Yesterday a dear friend whom I know from graduate school visited from London. Even though I adore her and have been excited about this visit for months, there was part of me that was undeniably anxious as the time to meet up with her drew near. Some of the anxiety was purely logistics–finding her when she doesn’t have a working cell phone in the States, coordinating with the other people who came to town in order to see her, worrying over entertaining her.
But as I meditated first thing yesterday morning, the ticker tape looping through my brain was less to do with logistics and more to do with a discomfort in my own skin. It had been five years since I saw my friend last, seven since we were in school together, and when I look back on both of those periods of my life, it doesn’t take long to summon the visceral feelings of insecurities which occupied so much of my psyche–that I didn’t deserve my admission to our prestigious university (seven years ago), that I had not kept up with my peers in life achievements (five years ago). A lot has changed for me since then: I’ve gained stability in my career and the love of an amazing partner; I’ve learned to laugh at how seriously I took myself in graduate school; I have compassion for the inferiority complex born of floundering with a liberal arts background in a struggling economy. And yet…it was almost as though I was afraid that I would somehow lose all the ground I’d covered, be infected by the ghosts of my former selves once I was surrounded by these people with such strong associations for me.

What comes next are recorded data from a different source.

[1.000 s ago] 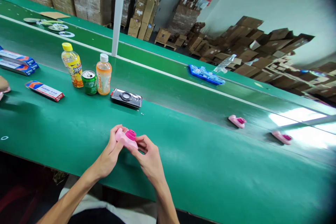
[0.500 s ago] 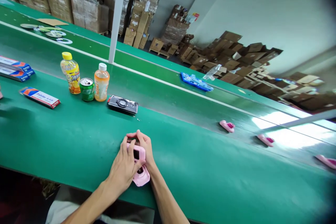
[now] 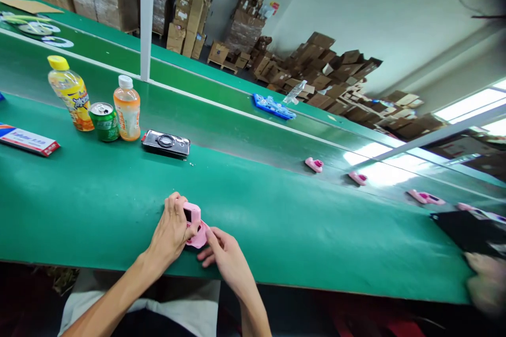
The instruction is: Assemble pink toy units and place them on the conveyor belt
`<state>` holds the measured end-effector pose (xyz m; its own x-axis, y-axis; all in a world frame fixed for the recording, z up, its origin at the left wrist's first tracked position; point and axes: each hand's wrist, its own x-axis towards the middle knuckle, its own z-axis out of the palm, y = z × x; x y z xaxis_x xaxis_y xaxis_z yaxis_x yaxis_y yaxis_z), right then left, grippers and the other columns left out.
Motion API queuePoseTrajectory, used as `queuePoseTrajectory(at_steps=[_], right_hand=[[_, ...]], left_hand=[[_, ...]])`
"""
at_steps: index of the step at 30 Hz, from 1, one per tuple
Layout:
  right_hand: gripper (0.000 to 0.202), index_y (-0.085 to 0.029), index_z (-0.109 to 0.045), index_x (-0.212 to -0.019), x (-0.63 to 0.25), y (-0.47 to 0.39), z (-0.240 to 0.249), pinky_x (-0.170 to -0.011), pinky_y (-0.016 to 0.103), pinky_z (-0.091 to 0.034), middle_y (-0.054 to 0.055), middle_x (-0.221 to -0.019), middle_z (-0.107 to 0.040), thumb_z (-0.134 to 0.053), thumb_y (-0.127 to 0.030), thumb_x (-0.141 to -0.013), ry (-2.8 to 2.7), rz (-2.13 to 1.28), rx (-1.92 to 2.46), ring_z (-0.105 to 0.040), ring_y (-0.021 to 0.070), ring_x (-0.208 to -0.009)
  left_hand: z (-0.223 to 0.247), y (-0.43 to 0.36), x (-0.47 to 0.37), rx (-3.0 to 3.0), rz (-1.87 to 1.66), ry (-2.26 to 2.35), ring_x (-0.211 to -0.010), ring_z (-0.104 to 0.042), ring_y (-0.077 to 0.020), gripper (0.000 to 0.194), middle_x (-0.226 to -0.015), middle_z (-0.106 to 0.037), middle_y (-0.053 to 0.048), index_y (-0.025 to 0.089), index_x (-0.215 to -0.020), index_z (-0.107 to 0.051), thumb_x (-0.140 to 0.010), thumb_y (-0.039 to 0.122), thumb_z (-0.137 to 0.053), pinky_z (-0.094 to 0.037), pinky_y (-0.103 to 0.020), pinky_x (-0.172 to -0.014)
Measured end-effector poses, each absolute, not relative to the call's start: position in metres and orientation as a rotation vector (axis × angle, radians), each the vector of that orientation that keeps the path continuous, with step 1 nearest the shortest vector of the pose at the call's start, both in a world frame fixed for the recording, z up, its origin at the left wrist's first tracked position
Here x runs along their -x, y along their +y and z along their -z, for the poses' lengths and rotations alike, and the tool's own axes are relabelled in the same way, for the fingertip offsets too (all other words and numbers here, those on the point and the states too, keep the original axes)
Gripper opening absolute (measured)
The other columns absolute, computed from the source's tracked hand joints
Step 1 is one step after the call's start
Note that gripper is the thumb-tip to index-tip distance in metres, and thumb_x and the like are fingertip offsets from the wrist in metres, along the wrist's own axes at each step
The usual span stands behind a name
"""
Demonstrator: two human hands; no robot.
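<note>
Change since the half-second-earlier view: I find the right hand off the far end of the pink piece and at its right edge; the whole scene sits further left in my view, and a blurred part of another person now shows at the far right.
Left hand: closed on the pink piece, fingers over the far side, thumb across the face.
Right hand: fingers partly bent and spread, foremost fingertips at the edge of the piece; I cannot tell whether they pinch it.
Pink piece: between the two hands, over the near part of the green bench; a dark window shows on its upper part. I cannot tell whether it touches the bench.
Far side of bench: I note a yellow-capped bottle, a green can and a white-capped bottle standing close together; a black device with a ring lies just right of them.
Left edge: a long printed carton, cut off by the frame.
Belt, right: further pink pieces in a spaced row.
Beyond belt: a blue tray with pale blue contents.
</note>
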<state>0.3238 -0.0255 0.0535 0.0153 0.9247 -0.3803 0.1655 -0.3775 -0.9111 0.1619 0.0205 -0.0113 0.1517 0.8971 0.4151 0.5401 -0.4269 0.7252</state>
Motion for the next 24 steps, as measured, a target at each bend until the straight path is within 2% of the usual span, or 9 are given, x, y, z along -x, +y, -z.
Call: queuePoseTrajectory(at_steps=[4,7,10,12,14,17,19,23,24], right_hand=[[0.052,-0.019,-0.075,-0.119,-0.304,-0.040,-0.054,-0.069,0.036,-0.066,0.010,-0.102,-0.078,-0.060,-0.062,-0.094,-1.180,-1.135,1.590,-0.076,0.0256,-0.084],[0.034,-0.023,-0.075,-0.122,-0.294,-0.037,-0.053,-0.089,0.040,-0.064,0.010,-0.113,-0.077,-0.052,-0.040,-0.103,-1.431,-0.707,1.600,-0.076,0.0268,-0.096],[0.033,-0.023,-0.074,-0.124,-0.291,-0.035,-0.044,-0.097,0.038,-0.062,0.010,-0.118,-0.076,-0.048,-0.022,-0.104,-1.749,-0.401,1.429,-0.075,0.0252,-0.107],[0.035,-0.022,-0.073,-0.125,-0.291,-0.035,-0.035,-0.101,0.035,-0.061,0.011,-0.124,-0.074,-0.047,-0.016,-0.103,-1.875,-0.318,1.314,-0.072,0.0232,-0.114],[0.035,-0.022,-0.071,-0.127,-0.293,-0.036,-0.028,-0.104,0.035,-0.059,0.011,-0.129,-0.072,-0.047,-0.013,-0.102,-1.929,-0.319,1.269,-0.070,0.0220,-0.119],[0.036,-0.022,-0.067,-0.127,-0.298,-0.042,-0.023,-0.108,0.039,-0.056,0.011,-0.135,-0.068,-0.049,-0.011,-0.098,-1.951,-0.457,1.293,-0.066,0.0229,-0.126],[0.041,-0.021,-0.060,-0.133,-0.300,-0.046,-0.024,-0.112,0.044,-0.053,0.012,-0.142,-0.063,-0.053,-0.012,-0.093,-1.941,-0.584,1.319,-0.061,0.0250,-0.132],[0.071,-0.022,-0.037,-0.154,-0.294,-0.041,-0.028,-0.113,0.046,-0.050,0.015,-0.153,-0.051,-0.065,-0.024,-0.089,-1.850,-0.825,1.398,-0.057,0.0268,-0.134],[0.072,-0.023,-0.036,-0.155,-0.291,-0.037,-0.030,-0.114,0.046,-0.049,0.014,-0.153,-0.051,-0.067,-0.028,-0.090,-1.831,-0.870,1.419,-0.057,0.0268,-0.134]], left_hand=[[0.005,0.011,-0.144,-2.043,-1.179,1.257,-0.132,-0.048,-0.0306,0.033,-0.130,-0.043,-0.014,0.024,-0.130,-0.032,-0.103,0.037,-0.045,-0.049,-0.055,-0.108],[0.010,-0.002,-0.118,-2.122,-1.122,1.158,-0.145,-0.041,-0.0308,0.032,-0.143,-0.039,-0.015,0.028,-0.134,-0.032,-0.104,0.028,-0.044,-0.050,-0.053,-0.110],[0.018,-0.019,-0.092,-2.236,-0.972,1.175,-0.148,-0.041,-0.0322,0.039,-0.155,-0.036,-0.014,0.031,-0.137,-0.038,-0.102,0.013,-0.035,-0.049,-0.056,-0.112],[0.018,-0.029,-0.081,-2.258,-0.913,1.213,-0.148,-0.042,-0.0329,0.046,-0.157,-0.037,-0.015,0.031,-0.140,-0.038,-0.100,0.009,-0.034,-0.047,-0.059,-0.114],[0.010,-0.038,-0.075,-2.228,-0.885,1.203,-0.150,-0.040,-0.0334,0.055,-0.158,-0.037,-0.016,0.031,-0.148,-0.031,-0.098,0.011,-0.042,-0.046,-0.059,-0.116],[-0.010,-0.044,-0.068,-2.166,-0.799,1.147,-0.154,-0.032,-0.0351,0.085,-0.165,-0.029,-0.019,0.030,-0.159,-0.012,-0.089,0.015,-0.058,-0.043,-0.059,-0.118],[-0.020,-0.043,-0.063,-2.140,-0.735,1.130,-0.154,-0.032,-0.0346,0.099,-0.166,-0.030,-0.018,0.030,-0.162,-0.004,-0.087,0.019,-0.067,-0.042,-0.058,-0.120],[-0.019,-0.030,-0.051,-2.149,-0.679,1.145,-0.149,-0.042,-0.0317,0.098,-0.159,-0.043,-0.014,0.033,-0.162,-0.006,-0.090,0.035,-0.073,-0.044,-0.054,-0.119],[-0.017,-0.025,-0.048,-2.162,-0.678,1.143,-0.146,-0.044,-0.0320,0.096,-0.157,-0.046,-0.014,0.033,-0.162,-0.010,-0.091,0.040,-0.073,-0.045,-0.054,-0.118]])
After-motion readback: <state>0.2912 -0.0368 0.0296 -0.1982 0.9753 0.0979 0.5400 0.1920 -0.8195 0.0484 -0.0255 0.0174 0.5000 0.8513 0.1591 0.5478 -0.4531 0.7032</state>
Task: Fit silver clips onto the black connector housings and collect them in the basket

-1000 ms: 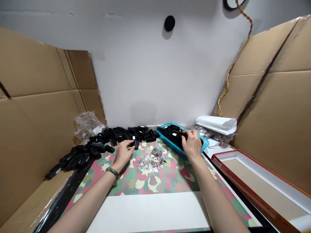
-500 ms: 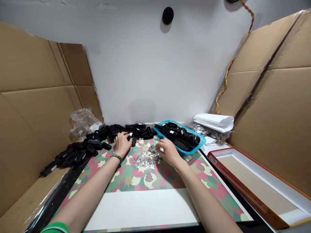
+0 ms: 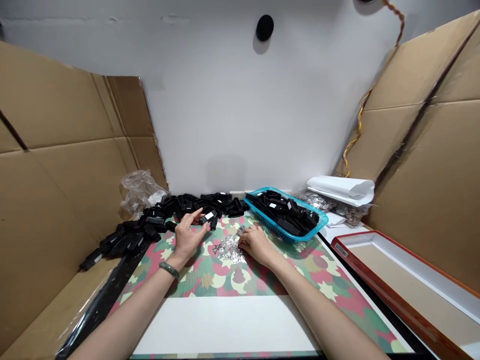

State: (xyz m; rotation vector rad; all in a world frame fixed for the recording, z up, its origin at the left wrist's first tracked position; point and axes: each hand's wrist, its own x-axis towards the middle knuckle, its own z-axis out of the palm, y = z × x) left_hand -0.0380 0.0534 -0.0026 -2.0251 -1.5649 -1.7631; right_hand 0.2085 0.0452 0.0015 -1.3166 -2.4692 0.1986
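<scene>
My left hand (image 3: 186, 237), with a bangle at the wrist, has thumb and fingers closed around the near end of a small black plastic part (image 3: 208, 217) that shows a white patch on top. Another black piece stands against that part's right side. My right hand (image 3: 258, 245) is at the right edge of a loose pile of small silvery metal pieces (image 3: 228, 248), its fingertips pinched together down among them. Whatever lies between those fingertips is too small to make out. The pile rests on a camouflage-patterned sheet (image 3: 221, 281).
Black plastic parts (image 3: 129, 237) are heaped along the back and left. A blue basket (image 3: 323, 220) full of similar parts stands back right. Beyond it lie bags of silvery pieces (image 3: 350, 212) under white sheets (image 3: 339, 187). A red-edged box lid (image 3: 397, 310) and cardboard walls (image 3: 423, 170) flank the right.
My left hand has drawn back toward me, now showing the black part with its white patch at the fingertips. My right hand has lowered into the silvery pile. The view has shifted slightly.
</scene>
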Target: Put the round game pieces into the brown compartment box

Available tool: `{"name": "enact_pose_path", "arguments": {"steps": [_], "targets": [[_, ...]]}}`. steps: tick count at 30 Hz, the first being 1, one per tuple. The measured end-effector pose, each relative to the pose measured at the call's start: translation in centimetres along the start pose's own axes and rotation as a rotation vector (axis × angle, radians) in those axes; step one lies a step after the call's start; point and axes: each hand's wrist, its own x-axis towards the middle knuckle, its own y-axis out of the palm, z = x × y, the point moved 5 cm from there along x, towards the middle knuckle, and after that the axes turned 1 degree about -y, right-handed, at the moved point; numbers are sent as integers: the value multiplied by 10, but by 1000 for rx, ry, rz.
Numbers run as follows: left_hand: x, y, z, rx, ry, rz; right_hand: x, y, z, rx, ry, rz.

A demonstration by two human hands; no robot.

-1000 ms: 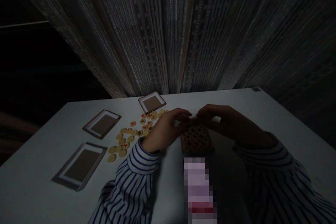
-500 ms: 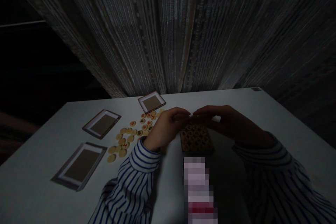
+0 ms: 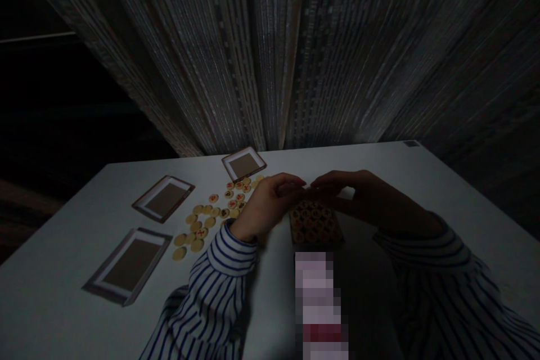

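Note:
My left hand (image 3: pixel 270 202) and my right hand (image 3: pixel 358 197) meet over the far end of a small box (image 3: pixel 293 236) packed with rows of round Chinese chess pieces (image 3: pixel 314 222). Both sets of fingers are bent and closed, their tips almost touching. What lies between them, if anything, is hidden. Left of my left hand, many loose Chinese chess pieces (image 3: pixel 201 233) lie scattered, some face up with red or dark characters, others showing plain wood.
Three shallow rectangular cases, like trays or lids, lie at the left: one near (image 3: pixel 131 264), one farther back (image 3: pixel 164 199), one at the rear (image 3: pixel 244 163). The white table (image 3: pixel 54 287) ends at a striped curtain (image 3: pixel 274 67). A pixelated patch covers the area before the box.
Hardly anything differs. My right hand has dipped very slightly over the box, and my left hand keeps its place.

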Motion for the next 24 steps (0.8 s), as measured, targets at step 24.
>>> {"name": "enact_pose_path", "arguments": {"steps": [24], "targets": [[0, 6, 9, -23, -85, 98, 0, 8, 10, -415, -102, 30]]}}
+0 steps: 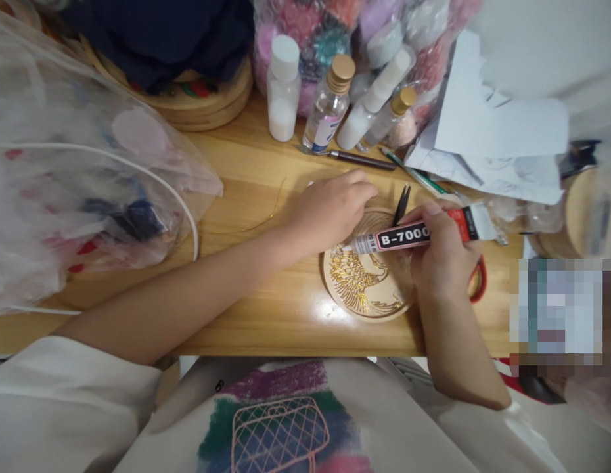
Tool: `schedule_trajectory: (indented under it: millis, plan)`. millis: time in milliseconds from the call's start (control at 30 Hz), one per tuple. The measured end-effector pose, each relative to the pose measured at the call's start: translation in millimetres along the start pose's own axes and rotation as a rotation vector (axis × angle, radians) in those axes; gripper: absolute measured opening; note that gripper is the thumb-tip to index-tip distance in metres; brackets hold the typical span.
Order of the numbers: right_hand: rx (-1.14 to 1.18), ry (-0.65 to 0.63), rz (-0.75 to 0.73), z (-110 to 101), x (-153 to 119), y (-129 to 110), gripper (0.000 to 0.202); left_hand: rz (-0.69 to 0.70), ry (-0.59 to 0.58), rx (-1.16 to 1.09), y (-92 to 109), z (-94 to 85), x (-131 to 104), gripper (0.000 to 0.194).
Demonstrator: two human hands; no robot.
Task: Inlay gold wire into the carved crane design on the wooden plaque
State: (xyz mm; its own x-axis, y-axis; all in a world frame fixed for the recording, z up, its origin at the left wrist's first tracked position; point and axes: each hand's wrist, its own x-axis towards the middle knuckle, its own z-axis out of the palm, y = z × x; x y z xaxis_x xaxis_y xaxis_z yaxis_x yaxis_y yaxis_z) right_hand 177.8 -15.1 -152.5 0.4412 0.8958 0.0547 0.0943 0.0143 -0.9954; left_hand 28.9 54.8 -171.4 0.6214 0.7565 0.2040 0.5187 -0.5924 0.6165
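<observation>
A round wooden plaque (357,289) with a carved bird design partly covered in gold thread lies on the table. My right hand (438,246) grips a B-7000 glue tube (404,236), held nearly level, its nozzle down at the upper left part of the design. Over the plaque's upper left rim lies my left hand (335,207), fingers curled and closed; the tips and anything in them are hidden. Dark scissor blades (402,203) stick out behind the tube, and a red scissor handle (477,279) shows right of my right hand.
Behind the plaque stand several small bottles, among them a clear one with a gold cap (330,108). A dark pen (363,160) lies before them. Loose gold thread (273,213) trails left. Plastic bags (113,184), wooden hoops (207,105) and papers (493,125) surround the work area.
</observation>
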Motion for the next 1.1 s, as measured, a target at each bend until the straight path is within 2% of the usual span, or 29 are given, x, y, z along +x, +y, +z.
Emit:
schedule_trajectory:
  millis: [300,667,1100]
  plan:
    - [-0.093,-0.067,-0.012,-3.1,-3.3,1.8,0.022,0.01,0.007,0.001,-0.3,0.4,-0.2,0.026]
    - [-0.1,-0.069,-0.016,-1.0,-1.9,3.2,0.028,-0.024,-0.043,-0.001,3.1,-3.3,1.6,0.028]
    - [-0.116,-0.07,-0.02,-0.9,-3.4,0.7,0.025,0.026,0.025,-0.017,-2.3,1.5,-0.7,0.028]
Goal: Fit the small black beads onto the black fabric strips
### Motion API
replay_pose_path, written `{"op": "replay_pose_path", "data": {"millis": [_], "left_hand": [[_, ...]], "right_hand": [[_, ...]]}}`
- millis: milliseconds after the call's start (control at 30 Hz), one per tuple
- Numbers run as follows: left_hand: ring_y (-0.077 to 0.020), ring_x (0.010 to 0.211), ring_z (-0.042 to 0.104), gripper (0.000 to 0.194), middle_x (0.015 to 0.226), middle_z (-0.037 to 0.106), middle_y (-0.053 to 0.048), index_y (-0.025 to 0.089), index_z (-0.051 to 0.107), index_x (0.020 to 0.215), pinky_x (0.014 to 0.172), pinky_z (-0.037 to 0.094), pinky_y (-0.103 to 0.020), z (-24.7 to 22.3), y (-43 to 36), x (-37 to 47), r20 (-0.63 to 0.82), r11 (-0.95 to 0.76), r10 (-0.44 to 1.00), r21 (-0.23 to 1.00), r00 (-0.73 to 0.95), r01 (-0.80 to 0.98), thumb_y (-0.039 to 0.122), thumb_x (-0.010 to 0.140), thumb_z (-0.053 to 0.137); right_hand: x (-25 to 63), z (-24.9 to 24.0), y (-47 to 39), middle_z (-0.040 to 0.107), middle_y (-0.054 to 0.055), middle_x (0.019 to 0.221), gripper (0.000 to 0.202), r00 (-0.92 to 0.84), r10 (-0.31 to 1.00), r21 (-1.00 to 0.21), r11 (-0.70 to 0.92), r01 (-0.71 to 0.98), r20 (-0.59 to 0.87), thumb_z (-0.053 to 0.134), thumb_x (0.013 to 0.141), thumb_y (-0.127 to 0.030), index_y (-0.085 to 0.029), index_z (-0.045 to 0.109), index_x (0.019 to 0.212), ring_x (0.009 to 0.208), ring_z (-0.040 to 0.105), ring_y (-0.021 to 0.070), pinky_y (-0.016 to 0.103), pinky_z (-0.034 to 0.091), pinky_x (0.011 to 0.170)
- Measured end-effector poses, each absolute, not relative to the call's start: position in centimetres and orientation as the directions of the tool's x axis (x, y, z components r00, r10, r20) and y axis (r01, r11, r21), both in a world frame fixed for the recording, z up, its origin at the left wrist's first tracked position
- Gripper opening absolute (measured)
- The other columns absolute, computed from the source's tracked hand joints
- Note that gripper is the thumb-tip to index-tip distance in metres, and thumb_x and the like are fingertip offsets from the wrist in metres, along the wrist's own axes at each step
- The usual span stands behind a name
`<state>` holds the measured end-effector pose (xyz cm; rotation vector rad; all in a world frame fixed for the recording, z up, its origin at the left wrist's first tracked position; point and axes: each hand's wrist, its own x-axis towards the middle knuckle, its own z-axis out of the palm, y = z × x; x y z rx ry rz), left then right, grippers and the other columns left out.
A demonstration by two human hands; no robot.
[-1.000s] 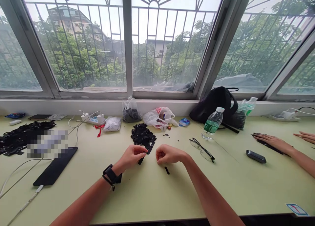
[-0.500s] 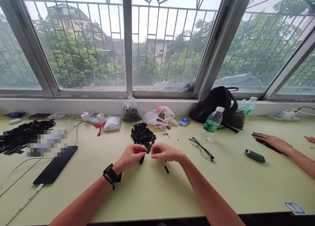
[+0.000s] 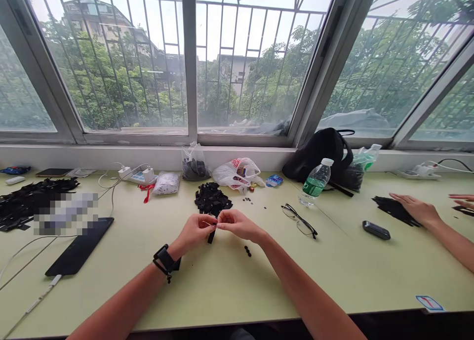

However, an interesting thing happened as my meditation session came to a close: as the sun came up, filling the room with the first hints of daylight, my attention was overtaken by the new day seeping into my awareness. It was just a moment, a flicker of absorption in something outside my own mind, but it was enough to remind me of the ease that comes with opening myself up to whatever is happening here, now. It occurred to me that, rather than being threatened by my own reaction to these people from my past, I could be curious to see what would come up as we all mingled our past and present selves together. That this could be just an extension of my practice, watching my mind go to darker places but also bubble up with joy as we reminisce, treating both extremes as familiar cycles of thoughts that would be here one moment and would be gone the next.
And it turns out, the less caught up I am in my own mind, the more present I can be with myself as I am, with others as they are now. The more curious I am about another person’s experience, the more opportunity I have to take a fresh look at my own. And maybe, just maybe, my former selves can be old friends, rather than heavy burdens.